The Supreme Court unanimously overruled the circuit in one major case this
term, finding that public housing tenants could be evicted for drug use by
any household member even if they were unaware of it. But the justices
upheld two other significant cases: allowing land-use agencies to freeze
development temporarily without incurring damages and overturning a law
that banned computer-generated images of minors engaged in sexual activity.
"It's a much more varied picture than the one you would get if you just
think about 1996-97," said Arthur Hellman, a law professor at the
University of Pittsburgh and a leading authority on the Ninth Circuit,
whose central legal staff he once directed.
It's also a different court than it was five years ago.
Historically, the Ninth Circuit was relatively conservative until the late
1970s, when a Democratic Congress approved a 10-judge expansion for
President Jimmy Carter. The new appointees, including such stalwart
liberals as Stephen Reinhardt and Betty Fletcher, pushed the appeals court
leftward even as the Supreme Court -- to which Carter never made an
appointment -- was moving to the right.
The ideological gap remained despite 12 years of Republican administrations
that left the circuit about evenly split between Republican and Democratic
appointees. But the gulf narrowed somewhat during the terms of President
Bill Clinton, whose appointees now count for 13 of the Ninth Circuit's 23
active judges. Most newcomers have staked out centrist positions, voting
with the court's conservative wing about as often as with Reinhardt or
Fletcher.
It's partly a reflection of Clinton's cautious approach to the judiciary
and partly a result of two decades of divided government, in which a Senate
controlled by one party acts as a restraint on judicial nominations by the
opposing party, said Ninth Circuit watcher Thomas E. Baker, who teaches
constitutional law and federal courts at Florida International University.

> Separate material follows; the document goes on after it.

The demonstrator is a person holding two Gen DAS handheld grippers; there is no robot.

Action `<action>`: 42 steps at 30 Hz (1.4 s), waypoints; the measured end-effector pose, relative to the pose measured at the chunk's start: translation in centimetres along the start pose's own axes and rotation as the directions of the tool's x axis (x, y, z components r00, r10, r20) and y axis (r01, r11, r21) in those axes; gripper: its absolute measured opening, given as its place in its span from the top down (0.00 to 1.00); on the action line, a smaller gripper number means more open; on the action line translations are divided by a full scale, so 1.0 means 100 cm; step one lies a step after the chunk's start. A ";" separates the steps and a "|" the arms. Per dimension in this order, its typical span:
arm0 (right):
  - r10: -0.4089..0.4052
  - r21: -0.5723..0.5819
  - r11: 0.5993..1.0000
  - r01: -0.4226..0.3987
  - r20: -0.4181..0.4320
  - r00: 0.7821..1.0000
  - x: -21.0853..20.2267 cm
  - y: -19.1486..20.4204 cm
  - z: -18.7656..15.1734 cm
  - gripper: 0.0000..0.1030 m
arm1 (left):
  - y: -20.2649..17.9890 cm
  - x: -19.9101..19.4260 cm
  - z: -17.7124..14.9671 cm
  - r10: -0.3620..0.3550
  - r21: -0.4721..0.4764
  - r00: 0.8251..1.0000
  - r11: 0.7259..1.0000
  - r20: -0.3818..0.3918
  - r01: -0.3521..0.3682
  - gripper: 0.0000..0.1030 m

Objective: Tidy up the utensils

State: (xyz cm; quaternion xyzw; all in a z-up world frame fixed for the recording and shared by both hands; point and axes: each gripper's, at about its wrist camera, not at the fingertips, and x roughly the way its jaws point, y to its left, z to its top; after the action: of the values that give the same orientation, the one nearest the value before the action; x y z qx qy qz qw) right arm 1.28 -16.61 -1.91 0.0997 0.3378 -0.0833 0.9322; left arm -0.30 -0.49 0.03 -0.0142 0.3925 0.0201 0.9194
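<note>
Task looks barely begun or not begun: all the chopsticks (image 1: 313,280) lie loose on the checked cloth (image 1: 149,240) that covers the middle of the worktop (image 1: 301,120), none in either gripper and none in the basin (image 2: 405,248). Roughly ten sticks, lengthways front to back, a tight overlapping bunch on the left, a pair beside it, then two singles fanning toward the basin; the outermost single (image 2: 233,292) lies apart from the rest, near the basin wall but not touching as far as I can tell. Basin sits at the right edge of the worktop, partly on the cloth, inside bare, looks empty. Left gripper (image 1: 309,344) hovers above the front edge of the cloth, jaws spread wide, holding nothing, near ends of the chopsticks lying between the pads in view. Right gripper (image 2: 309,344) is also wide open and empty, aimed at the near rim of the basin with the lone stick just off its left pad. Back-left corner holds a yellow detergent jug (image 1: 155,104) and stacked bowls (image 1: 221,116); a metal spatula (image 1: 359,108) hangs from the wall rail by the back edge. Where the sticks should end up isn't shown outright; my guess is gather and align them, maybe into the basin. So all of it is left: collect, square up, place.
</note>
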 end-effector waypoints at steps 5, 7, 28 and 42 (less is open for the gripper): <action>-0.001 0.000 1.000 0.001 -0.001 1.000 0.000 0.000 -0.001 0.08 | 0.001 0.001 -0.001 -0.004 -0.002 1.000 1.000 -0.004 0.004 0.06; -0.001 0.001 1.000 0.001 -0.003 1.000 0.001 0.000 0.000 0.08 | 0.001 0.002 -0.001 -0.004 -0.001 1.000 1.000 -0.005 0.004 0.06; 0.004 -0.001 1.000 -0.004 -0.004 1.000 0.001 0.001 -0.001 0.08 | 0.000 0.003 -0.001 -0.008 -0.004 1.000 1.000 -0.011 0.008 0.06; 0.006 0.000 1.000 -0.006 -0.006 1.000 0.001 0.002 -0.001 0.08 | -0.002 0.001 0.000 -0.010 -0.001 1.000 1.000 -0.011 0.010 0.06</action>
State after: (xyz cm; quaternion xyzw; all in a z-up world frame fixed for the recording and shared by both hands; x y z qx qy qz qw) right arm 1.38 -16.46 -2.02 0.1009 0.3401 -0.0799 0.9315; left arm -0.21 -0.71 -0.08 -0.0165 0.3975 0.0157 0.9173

That dynamic may be at work now as the Senate considers Bush's three
nominees to the circuit, which has five vacancies. Two appear to have
smooth sailing but the third, Carolyn Kuhl, a Los Angeles judge with a
conservative record, faces formidable opposition from abortion-rights groups.
There have been other restraining influences. Supreme Court Justice Sandra
Day O'Connor, in her regular appearances at the Ninth Circuit's annual
conference, has prodded the appeals court to rein in some of its
three-judge panel decisions by making greater use of the 11-judge rehearings.

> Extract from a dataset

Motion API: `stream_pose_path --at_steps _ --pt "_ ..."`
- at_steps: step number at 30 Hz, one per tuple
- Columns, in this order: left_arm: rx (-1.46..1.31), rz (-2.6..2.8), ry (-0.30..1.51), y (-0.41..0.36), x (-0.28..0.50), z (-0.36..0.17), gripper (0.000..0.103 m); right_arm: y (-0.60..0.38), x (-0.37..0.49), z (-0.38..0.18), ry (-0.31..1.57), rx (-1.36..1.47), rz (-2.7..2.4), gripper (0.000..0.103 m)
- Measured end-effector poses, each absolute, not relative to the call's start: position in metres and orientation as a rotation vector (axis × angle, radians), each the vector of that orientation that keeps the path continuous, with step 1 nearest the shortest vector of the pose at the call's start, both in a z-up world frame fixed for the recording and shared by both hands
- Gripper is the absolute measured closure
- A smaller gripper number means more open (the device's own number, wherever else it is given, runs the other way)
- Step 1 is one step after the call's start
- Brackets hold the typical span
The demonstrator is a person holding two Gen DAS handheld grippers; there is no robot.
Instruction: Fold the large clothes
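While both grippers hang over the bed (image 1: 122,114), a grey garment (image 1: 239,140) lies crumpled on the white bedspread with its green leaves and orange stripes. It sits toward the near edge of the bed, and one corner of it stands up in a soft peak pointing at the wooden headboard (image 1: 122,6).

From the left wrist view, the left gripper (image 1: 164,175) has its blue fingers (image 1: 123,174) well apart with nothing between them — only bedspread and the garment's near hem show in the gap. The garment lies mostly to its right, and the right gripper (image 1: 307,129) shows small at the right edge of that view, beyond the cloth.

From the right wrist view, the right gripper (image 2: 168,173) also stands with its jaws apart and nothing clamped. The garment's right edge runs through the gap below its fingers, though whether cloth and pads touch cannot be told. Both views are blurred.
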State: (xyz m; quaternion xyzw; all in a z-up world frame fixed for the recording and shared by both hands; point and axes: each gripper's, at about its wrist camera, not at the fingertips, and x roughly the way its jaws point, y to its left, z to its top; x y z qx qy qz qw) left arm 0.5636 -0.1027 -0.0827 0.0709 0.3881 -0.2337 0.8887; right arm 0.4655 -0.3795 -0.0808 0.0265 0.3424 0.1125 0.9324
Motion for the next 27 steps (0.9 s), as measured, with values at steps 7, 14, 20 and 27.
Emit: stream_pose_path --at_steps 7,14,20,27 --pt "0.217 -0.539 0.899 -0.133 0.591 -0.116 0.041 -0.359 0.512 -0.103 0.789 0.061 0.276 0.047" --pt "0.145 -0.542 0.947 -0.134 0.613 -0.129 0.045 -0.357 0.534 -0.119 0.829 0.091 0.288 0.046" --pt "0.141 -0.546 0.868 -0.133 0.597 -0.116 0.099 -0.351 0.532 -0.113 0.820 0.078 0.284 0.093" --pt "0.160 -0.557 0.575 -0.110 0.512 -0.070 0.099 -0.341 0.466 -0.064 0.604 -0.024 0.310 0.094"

Hellman said the circuit now grants about 20 such rehearings a year, double
its rate in the early 1990s, and the Supreme Court has left the resulting
decisions largely intact.
Self-image also may be a factor.
"If you talk to a Ninth Circuit judge, they're sensitive about the reversal
rate that gets in the newspapers," said Baker. "A Ninth Circuit judge
doesn't want to be on the court that Jay Leno makes fun of."
Still, appeals courts weren't meant to be cookie-cutter images of one
another. The courts of last resort for all but a relative handful of cases
in the federal system, the 12 regional tribunals mix the same ingredients
- -- the political process that put them on the bench, life tenure that
shields them from political reprisals, regional differences and historical
quirks -- with widely varying results. The Supreme Court steps in about 80
times a year to reconcile disparities, and the remaining conflicts are left
to the ingenuity of lawyers and politicians and the slow workings of history.

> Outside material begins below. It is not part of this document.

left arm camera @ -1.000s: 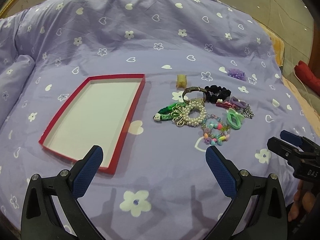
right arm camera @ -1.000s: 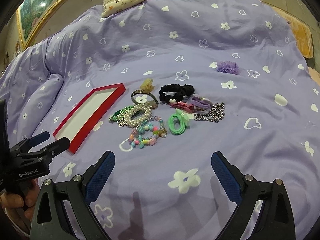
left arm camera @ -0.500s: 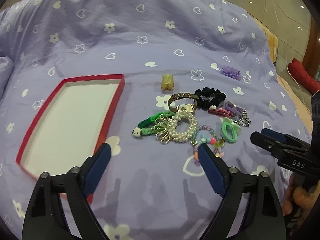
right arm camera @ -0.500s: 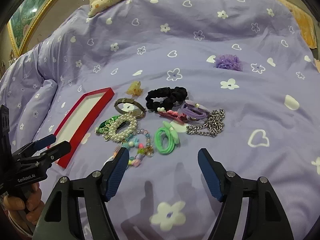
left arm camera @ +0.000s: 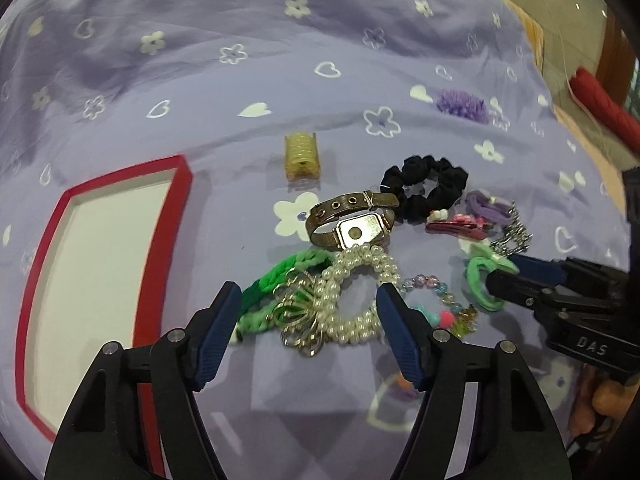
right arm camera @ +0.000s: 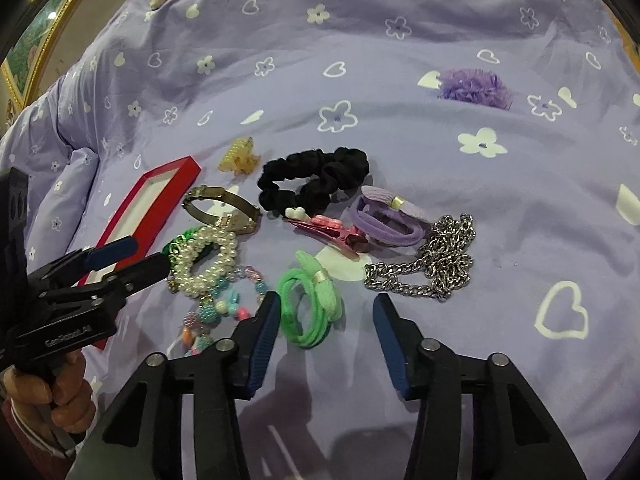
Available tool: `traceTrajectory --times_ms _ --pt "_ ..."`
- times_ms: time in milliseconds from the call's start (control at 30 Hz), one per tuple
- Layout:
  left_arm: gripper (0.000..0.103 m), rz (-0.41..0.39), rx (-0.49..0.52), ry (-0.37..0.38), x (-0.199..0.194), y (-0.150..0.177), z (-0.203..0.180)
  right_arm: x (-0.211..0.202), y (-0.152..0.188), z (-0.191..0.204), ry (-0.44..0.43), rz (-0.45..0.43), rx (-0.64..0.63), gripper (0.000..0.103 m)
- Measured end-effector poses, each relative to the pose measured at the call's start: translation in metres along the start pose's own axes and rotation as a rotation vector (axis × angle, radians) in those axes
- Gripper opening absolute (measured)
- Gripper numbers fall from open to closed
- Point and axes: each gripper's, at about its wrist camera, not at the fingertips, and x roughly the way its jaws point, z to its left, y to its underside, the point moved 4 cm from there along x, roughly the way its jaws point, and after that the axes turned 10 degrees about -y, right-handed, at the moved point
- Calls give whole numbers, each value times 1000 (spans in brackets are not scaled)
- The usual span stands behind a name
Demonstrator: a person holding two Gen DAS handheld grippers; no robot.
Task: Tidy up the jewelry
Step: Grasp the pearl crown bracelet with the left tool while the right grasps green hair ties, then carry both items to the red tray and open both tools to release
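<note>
- Left gripper (left arm camera: 310, 308): jaws closing, not yet gripping; the pearl bracelet (left arm camera: 352, 292) and a tangle of metal rings (left arm camera: 298, 314) lie between its blue pads, untouched as far as can be told.
- Right gripper (right arm camera: 323, 314): jaws closing, narrower than the left's; the green hair tie (right arm camera: 310, 308) lies between and just ahead of the tips — no pad presses on it.
- Red tray (left arm camera: 100, 276): white-lined, on the purple flowered bedspread (left arm camera: 280, 60), just left of the heap.
- Heap, items touching or overlapping: green braided band (left arm camera: 276, 280), metal watch (left arm camera: 352, 220), black scrunchie (left arm camera: 424, 186), pink hair clip (right arm camera: 332, 232), lilac hair tie (right arm camera: 384, 220), silver chain (right arm camera: 432, 264), pastel bead bracelet (right arm camera: 228, 308).
- Amber claw clip (left arm camera: 301, 156): beyond the heap, apart from it.
- Purple frilly piece (right arm camera: 474, 88): well apart, far right.
- A hand (right arm camera: 52, 392) grips the left gripper's handle — seen from the right wrist.
</note>
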Motion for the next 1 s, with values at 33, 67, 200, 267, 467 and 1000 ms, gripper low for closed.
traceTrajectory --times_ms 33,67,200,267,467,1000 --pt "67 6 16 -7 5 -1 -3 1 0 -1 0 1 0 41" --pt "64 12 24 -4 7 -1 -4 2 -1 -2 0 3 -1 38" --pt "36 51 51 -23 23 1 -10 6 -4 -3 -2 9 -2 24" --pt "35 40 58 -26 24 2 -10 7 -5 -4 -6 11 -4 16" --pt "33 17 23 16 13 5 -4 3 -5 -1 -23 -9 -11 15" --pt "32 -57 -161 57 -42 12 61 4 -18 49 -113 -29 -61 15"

For every liberal ruling from the Ninth Circuit, there's a conservative
decision from the likes of the Fourth Circuit in Richmond, Va., which
opined in 1999 that the Supreme Court's famous Miranda ruling was no longer
binding. The high court disagreed.
"Many judges take the view that a court can endure some wrong decisions,
because eventually the law will change if that's the way it's meant to go,"
said Hellman. "Later cases will chip away at it, qualify it, confine it.
"It's very healthy to have a court as lively as the Ninth Circuit where
issues will be debated. People change their minds, the law will evolve over
years, some panels make mistakes, but they will be corrected over time."